Hammer Loop Hands-free tool carry Hang only stable tools; inspect stitches after heavy use.
Drawstring (Waist) Adjustable comfort on casual pants Retie after wash; if it pulls inside, thread it with a safety pin.
Hem Tabs / Drawcord Seal cuffs; keep fabric clear of pedals or mud Close tabs before washing; keep cords out of zippers.
Stirrup Strap Keep legs anchored for sport or sleek looks Air-dry elastic; heat can weaken the stretch.

Quick Buying Pointers

  • Office or formal wear: Look for trousers with side adjusters if you like a trim waist and no belt line. If you swap belts to match shoes, stick with belt loops.
  • Hands-on work: Carpenter pants with a hammer loop and extra thigh pockets keep tools handy. Double-check loop placement so it doesn’t knock your knee.
  • Travel and outdoors: Hem tabs and drawcord cuffs keep pants off wet ground and seated over boots. A small key loop near a pocket is handy for a carabiner.
  • Sport and dance: Stirrup straps lock legs in place for clean lines and zero ride-up.

Clear Answers To Common Strap Confusions

Are Belt Loops And Side Adjusters Ever On The Same Pair?

Sometimes, but dress makers usually pick one system. Loops invite a belt; side adjusters are meant to replace it. Mixing both can look busy at the waist.
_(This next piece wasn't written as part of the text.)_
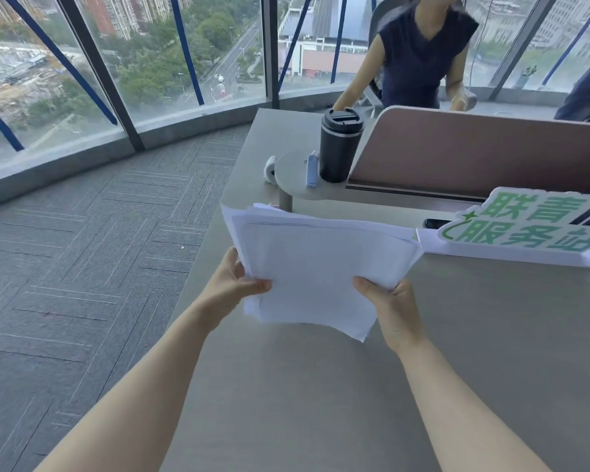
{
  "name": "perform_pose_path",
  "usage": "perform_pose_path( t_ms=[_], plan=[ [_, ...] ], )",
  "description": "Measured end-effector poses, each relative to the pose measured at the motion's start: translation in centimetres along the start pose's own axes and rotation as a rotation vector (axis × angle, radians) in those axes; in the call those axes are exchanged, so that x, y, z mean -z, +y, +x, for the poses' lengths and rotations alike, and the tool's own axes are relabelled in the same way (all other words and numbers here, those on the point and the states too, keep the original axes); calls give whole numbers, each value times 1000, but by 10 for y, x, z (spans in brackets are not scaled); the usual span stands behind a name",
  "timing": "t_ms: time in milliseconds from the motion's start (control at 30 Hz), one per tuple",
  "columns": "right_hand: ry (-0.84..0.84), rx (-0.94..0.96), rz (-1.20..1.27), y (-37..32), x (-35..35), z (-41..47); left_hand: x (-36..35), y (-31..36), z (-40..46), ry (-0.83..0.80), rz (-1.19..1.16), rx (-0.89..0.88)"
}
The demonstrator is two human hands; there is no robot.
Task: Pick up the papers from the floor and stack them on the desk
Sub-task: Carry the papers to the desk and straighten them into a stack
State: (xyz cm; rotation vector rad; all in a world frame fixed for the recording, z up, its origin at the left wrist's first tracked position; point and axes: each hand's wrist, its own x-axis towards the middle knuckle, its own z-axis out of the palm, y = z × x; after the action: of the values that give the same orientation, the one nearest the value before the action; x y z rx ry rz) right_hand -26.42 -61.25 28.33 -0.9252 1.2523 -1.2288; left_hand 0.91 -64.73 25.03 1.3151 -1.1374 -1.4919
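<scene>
While both hands, left hand (234, 286) and right hand (394, 310), pinch the near corners, the papers (321, 264) hang above the desk (321, 403). Light, floppy and loose, the sheets probably fan apart unless gripped at opposite edges.

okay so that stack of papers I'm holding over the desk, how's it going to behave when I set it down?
The papers probably flop: the near corner already droops below the right hand. The sheets look fanned and uneven at the left hand, so they may slide apart. Likely light, as each grip is only at an edge.

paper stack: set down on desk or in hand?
In hand. Left hand and right hand grip the paper stack above the desk.
</scene>
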Motion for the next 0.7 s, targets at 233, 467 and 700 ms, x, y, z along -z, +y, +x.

Is The Small Loop On Carpenter Pants Only For Hammers?

It’s named for hammers, yet any narrow-handled tool can rest there. Just watch weight and movement so it doesn’t swing into your leg.

Do Stirrup Straps Work With Every Shoe?

They’re happiest with boots, dance shoes, ski boots, or slim sneakers. Sandals and chunky soles can catch the strap.

Sources You Can Trust For The Names

If you want quick references in the same language the trade uses, two clear places to start are:

  • Carpenter jeans for the hammer loop description and placement.
  • Trouser detail guide that contrasts belt loops with side adjusters and shows where side tabs live on dress trousers.

Bringing It All Together

From the waistband to the cuffs, straps are small details that change how pants fit, feel, and function. If you came here asking, what are the straps on pants called? — you now have the working vocabulary to choose the right pair and to ask for the exact feature you want. And when you read product pages or vintage listings, you’ll recognize every term on the tag.

One Last Naming Pass

To recap in a single line: belt loops guide a belt; side adjusters fine-tune the waist; back cinches tighten vintage denim; hammer loops park a tool; drawstrings snug the waist or cuff; hem tabs and drawcords control the opening; stirrup straps keep legs anchored. With those names in your pocket, the phrase “what are the straps on pants called?” stops being a puzzle and starts being a quick spec check.